Receiving the wastewater of a population of over a million, Avonmouth’s inlet works are served by two Archimedes screw pumps at the inlet works. These essential pieces of plant each measure 20 metres in length, 3.1 metres in diameter and weigh 21 tonnes with a 3645 litres per second capacity. However, after 40 years' service, one had become so worn that ECS Engineering Services was asked for proposals to replace it.
An inspection showed that the drive gear was still good condition, but the screw body was heavily worn, so ECS developed a plan that retained the motor and the gearbox while the time-expired parts were replaced.
A replacement screw body was made in Holland by partner company Landustrie, working to a design that followed that of the original screw. On this occasion Landustrie had to make the screw as a mirror image of their usual practice because the Avonmouth screw rotates in the opposite direction to the Landustrie standard, this allowed it to be utilised with the existing drive train. Made in mild steel, it has a high-performance corrosion-resistant coating that will give it a working life measured in decades in line with the WIMES specification. Once the fabrication was complete, ECS organised specialist shipping to get it to site.
“As part of this contract, we also made new side profiles,” says Jake Laughton, who managed the project for ECS. “The replacement pump bodies were almost identical to the original design, but we used finite element analysis techniques to optimise them for withstanding the pumping pressure based on new standards.”

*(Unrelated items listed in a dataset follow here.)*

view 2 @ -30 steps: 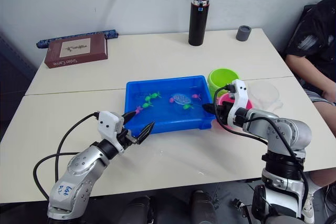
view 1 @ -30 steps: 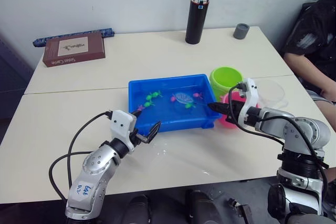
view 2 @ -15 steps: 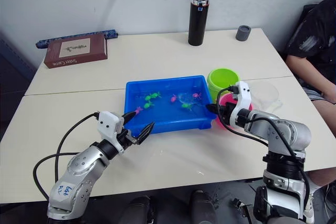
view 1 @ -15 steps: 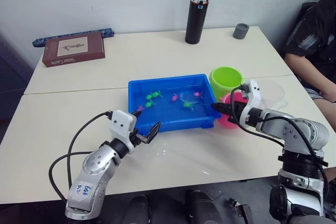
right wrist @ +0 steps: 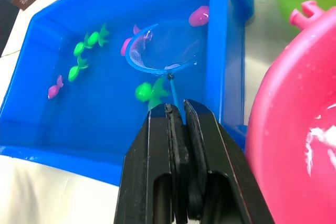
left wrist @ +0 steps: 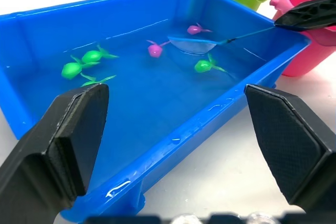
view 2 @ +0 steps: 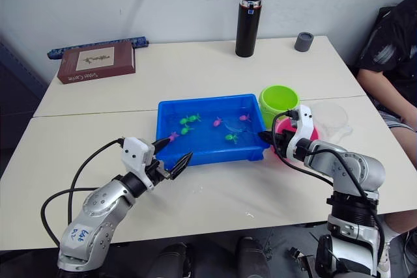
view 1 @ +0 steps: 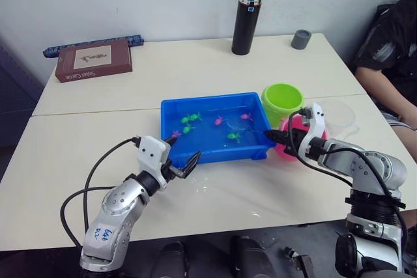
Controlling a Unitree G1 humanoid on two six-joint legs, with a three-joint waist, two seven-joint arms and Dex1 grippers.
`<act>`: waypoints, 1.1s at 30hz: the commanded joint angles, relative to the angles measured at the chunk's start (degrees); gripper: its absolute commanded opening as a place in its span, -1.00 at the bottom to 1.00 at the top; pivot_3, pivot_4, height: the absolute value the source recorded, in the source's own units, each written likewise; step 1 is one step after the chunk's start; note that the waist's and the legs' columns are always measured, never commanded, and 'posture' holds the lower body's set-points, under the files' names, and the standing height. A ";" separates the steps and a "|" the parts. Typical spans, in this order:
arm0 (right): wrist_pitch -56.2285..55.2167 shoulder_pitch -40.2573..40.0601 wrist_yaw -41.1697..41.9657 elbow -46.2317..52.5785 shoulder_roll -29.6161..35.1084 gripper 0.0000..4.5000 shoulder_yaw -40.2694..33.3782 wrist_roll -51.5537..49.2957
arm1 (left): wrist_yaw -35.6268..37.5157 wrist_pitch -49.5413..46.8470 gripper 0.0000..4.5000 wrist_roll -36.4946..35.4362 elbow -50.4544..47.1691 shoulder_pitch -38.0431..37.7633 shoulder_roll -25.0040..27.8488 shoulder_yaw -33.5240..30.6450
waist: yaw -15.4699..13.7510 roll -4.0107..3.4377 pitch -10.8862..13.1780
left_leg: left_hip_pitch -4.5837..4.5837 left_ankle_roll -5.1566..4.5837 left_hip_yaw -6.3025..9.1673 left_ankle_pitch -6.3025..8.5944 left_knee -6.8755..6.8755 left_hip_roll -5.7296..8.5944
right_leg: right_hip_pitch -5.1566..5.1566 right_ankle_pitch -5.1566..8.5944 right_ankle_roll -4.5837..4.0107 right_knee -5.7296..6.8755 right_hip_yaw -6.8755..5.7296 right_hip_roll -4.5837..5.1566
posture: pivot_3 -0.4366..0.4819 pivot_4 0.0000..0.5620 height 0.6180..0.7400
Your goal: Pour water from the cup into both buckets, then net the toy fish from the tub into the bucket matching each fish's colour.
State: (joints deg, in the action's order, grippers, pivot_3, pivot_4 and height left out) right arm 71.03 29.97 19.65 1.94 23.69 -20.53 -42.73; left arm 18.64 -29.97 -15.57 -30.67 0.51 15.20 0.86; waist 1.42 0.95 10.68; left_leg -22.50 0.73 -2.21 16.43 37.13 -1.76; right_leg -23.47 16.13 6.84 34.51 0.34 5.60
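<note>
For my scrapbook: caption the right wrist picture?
Black fingers hold a small round net among tiny plastic fish in the blue tub.

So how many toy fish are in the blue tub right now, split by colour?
Green fish: 3
Pink fish: 3
Total: 6
</note>
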 commanded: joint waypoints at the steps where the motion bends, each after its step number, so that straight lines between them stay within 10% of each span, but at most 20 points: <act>1: -0.89 -0.52 -0.68 -0.49 0.82 -1.00 -0.76 0.78 | 1.10 0.16 0.98 -1.29 -2.73 0.91 0.53 0.43 | 0.03 0.00 0.00 | 0.00 0.00 0.00 0.00 0.00 0.00 | 0.00 0.00 0.00 0.00 0.00 0.00 | -0.05 -0.47 1.00; 33: -5.01 1.82 -5.28 4.09 -0.14 -1.00 1.19 1.55 | 1.91 -0.13 0.98 -1.69 -1.83 2.01 0.52 0.91 | 0.01 0.00 0.00 | -0.04 0.00 0.00 0.00 -0.03 0.00 | -0.03 -0.01 0.01 -0.02 0.00 0.01 | -0.05 -0.47 1.00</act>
State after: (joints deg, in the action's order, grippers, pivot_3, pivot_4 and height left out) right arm 67.37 31.33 14.40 3.40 23.25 -18.83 -41.38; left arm 20.17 -31.17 -16.66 -31.16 1.97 15.81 1.22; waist 1.43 0.95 10.68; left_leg -22.54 0.73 -2.20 16.42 37.10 -1.76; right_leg -23.50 16.13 6.85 34.49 0.34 5.61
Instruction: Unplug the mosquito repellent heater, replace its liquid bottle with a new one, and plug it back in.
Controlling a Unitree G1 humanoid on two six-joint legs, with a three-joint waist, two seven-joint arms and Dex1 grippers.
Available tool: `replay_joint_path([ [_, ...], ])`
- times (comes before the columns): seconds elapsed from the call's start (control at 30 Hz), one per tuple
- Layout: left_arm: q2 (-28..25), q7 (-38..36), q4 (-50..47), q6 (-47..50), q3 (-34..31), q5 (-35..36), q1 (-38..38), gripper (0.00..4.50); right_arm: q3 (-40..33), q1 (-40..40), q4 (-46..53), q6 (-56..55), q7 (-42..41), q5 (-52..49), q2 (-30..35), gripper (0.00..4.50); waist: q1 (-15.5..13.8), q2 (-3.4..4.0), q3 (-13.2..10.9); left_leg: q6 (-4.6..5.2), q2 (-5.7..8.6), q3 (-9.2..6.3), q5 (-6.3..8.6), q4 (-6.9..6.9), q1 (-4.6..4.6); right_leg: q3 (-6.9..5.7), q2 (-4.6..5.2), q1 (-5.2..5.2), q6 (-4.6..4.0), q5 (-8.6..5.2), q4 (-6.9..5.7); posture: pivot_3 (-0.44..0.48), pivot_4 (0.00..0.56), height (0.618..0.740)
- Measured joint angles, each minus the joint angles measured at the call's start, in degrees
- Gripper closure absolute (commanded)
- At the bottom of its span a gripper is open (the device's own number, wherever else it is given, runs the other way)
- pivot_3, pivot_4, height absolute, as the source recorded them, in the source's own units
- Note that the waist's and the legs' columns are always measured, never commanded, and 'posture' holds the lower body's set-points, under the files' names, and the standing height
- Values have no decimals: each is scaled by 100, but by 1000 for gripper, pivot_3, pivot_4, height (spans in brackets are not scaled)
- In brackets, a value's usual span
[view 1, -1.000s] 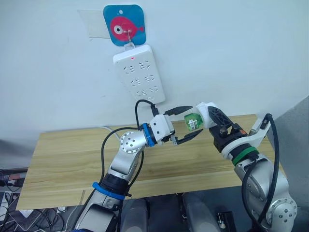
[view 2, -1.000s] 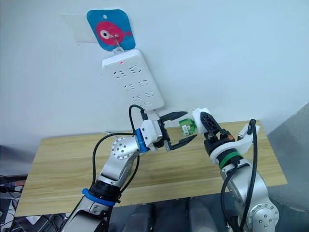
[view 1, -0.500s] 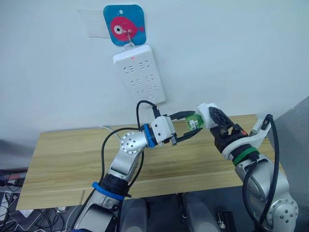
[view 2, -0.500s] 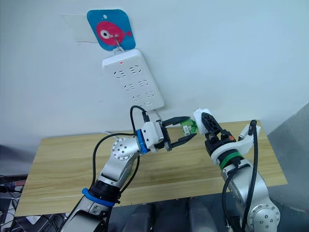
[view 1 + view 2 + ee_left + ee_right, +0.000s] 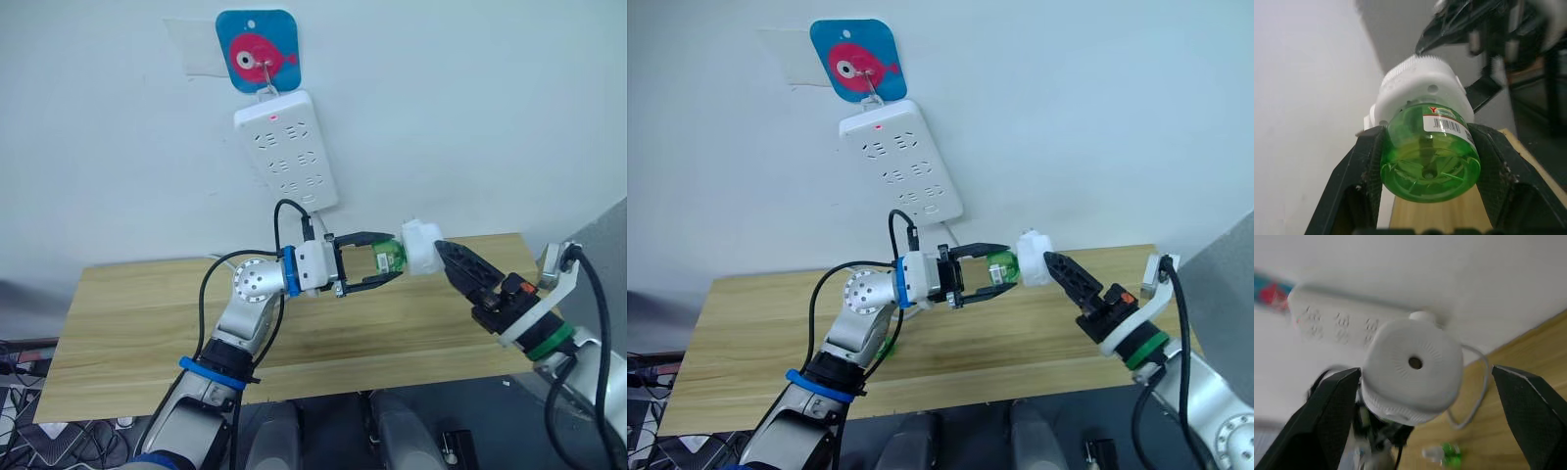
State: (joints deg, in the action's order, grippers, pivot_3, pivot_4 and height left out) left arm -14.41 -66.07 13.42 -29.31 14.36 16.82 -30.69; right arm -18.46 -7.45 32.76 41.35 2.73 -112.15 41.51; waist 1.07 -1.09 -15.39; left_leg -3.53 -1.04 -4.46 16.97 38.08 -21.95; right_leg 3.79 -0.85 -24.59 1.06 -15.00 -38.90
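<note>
The white mosquito repellent heater (image 5: 423,247) is held in the air above the table, with a green liquid bottle (image 5: 1430,147) still fixed in its underside. My left gripper (image 5: 394,257) is shut on that bottle, one black finger on each side of it. My right gripper (image 5: 1058,264) is open on the heater's far side. Its fingers (image 5: 1332,401) are spread wide, and the heater's domed face (image 5: 1413,369) shows between them. A second green bottle (image 5: 1442,454) lies on the table.
A white power strip (image 5: 286,149) hangs on the wall from a blue fish-printed hook plate (image 5: 257,49), its red light on and its sockets empty. The wooden table (image 5: 127,323) stands below it. A white cable (image 5: 1476,391) runs down from the strip.
My left gripper has closed on the green bottle. My right gripper has let go of the heater, opened, and drawn back to the right.
</note>
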Motion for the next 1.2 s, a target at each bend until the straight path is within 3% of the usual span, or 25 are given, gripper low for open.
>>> replay_joint_path([
  [0.13,2,-722,132,-472,-56,495,-41,2250,-213,299,-1299,1645,-1594,16,946,53,-43,-10,-8,4,6,-6,-2,1,8,-1,1,30,3,-2,6,102,280,740],
  [0.27,19,-1140,183,-893,-106,704,-118,2250,82,1071,-2155,2678,-2532,24,1285,53,-60,-20,-16,5,12,-5,-2,5,12,1,4,32,2,0,4,128,288,740],
  [0.4,47,-1216,286,-1042,-118,699,-129,2250,420,1596,-2522,3200,-3070,21,1559,53,-132,-34,-29,5,13,-24,-2,7,11,-14,7,31,2,0,9,128,288,740],
  [0.57,-6,-1215,333,-1138,-130,696,-129,2250,702,1713,-2686,3663,-3957,33,2366,53,-241,-46,-39,12,24,-28,2,7,8,-27,25,29,6,0,17,138,282,740],
  [1.2,11,-1080,255,-1320,132,198,-20,2250,1282,2746,-3216,3658,-3114,56,1786,53,-264,-68,-52,11,29,-40,2,14,2,-40,33,30,10,3,16,145,271,740],
])
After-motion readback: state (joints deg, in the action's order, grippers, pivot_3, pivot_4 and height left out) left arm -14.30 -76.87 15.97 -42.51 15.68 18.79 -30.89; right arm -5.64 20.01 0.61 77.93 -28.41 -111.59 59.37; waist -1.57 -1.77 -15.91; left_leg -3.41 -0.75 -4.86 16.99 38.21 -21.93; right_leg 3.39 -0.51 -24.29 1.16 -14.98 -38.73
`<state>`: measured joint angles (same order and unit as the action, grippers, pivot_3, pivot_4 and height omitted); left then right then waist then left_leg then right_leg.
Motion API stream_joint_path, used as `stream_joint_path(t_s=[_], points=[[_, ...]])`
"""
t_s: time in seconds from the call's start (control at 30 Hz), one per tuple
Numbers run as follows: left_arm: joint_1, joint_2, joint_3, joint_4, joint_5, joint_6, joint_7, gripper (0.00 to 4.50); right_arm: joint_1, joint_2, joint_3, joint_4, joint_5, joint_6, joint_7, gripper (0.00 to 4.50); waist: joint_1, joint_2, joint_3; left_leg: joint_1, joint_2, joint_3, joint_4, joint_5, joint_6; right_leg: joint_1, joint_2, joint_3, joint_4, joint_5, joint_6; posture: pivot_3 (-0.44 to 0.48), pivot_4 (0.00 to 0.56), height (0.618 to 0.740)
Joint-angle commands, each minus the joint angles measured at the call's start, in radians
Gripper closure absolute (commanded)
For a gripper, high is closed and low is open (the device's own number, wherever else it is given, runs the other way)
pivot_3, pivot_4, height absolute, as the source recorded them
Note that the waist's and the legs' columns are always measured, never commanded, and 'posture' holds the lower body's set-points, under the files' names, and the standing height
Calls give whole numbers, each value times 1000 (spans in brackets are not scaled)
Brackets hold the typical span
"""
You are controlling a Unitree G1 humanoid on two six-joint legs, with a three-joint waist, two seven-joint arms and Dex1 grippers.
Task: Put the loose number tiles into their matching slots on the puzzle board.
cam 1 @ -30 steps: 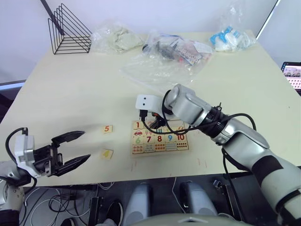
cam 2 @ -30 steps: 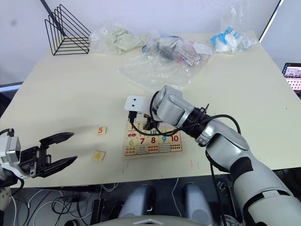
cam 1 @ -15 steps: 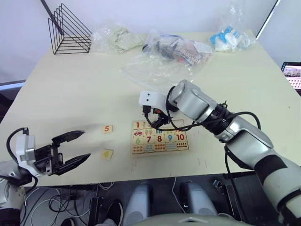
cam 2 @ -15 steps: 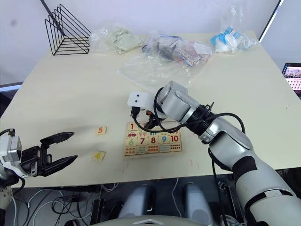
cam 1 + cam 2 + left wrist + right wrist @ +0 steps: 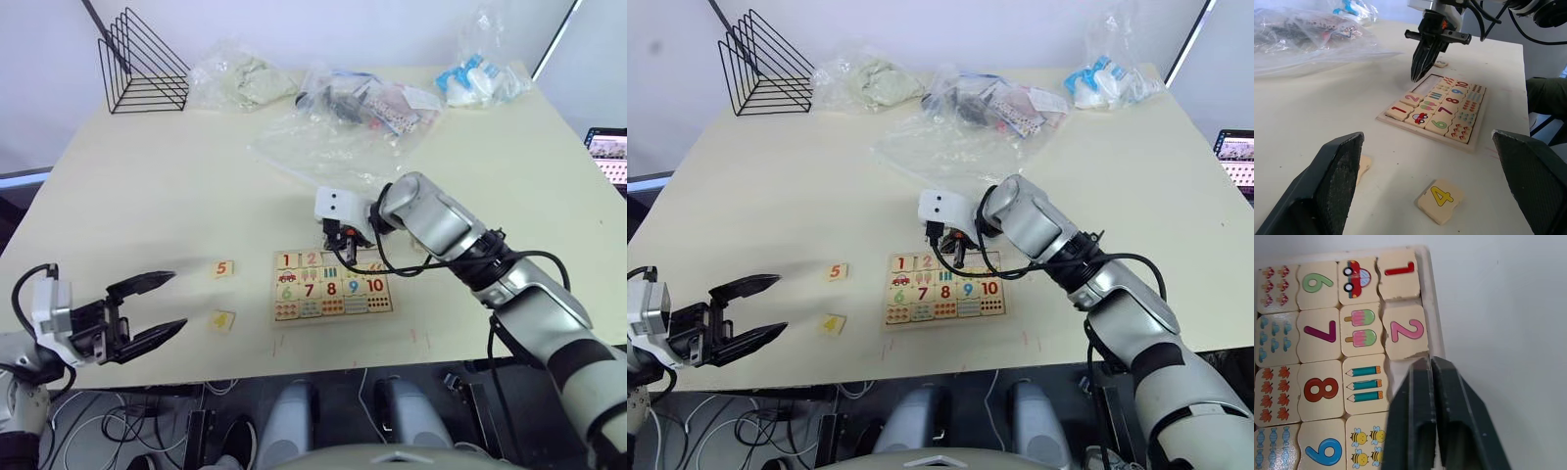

While the top bearing was in good condition and could be reused, the bottom bearing needed replacement. ECS installed a free issued bottom bearing that matched the other screw pump at the inlet, thus minimising parts inventory for the works and minimising financial impact to the client.
The first stage in refurbishing the pump was to drain down the pump and remove the old screw. Jake recalls: “We had to make and fit a special stanking plate to the penstock before we could start the drainage to ensure protection of the works. We needed a crane for removing the old screw and fitting the new one so this was also used for installing the plate for the client.”
With the old screw removed it was time to break up and remove the old screed. For this ECS used a remote-controlled, robotic breaker so that the task was completed quickly and safely.
The new screw then had to be lifted into place. This, due to the size of the screw, required some detailed planning and the application of significant expertise. It was not possible to lift the screw off the ground with it slung at the correct angle for installation - the weight would have caused significant damage to the flights. To overcome this problem, ECS used an air-powered hoist that allowed the screw to be lifted parallel to the ground and then the angle adjusted by lengthening one hoist chain until the angle matched the concrete trough. Once aligned, it was connected up to the existing drive motor and gearbox and finally, the bearing was cast in and new screed hand formed into the trough.
Laughton added: “By reusing the existing motor and gearbox, which are in good condition ECS has brought this pumping station back up to a level of reliable operation, while keeping the clients expenditure under close control.”
With the screw pump now refurbished Wessex Water’s Avonmouth wastewater recycling, bioresources and renewable energy park is set to continue serving its local population well into the future.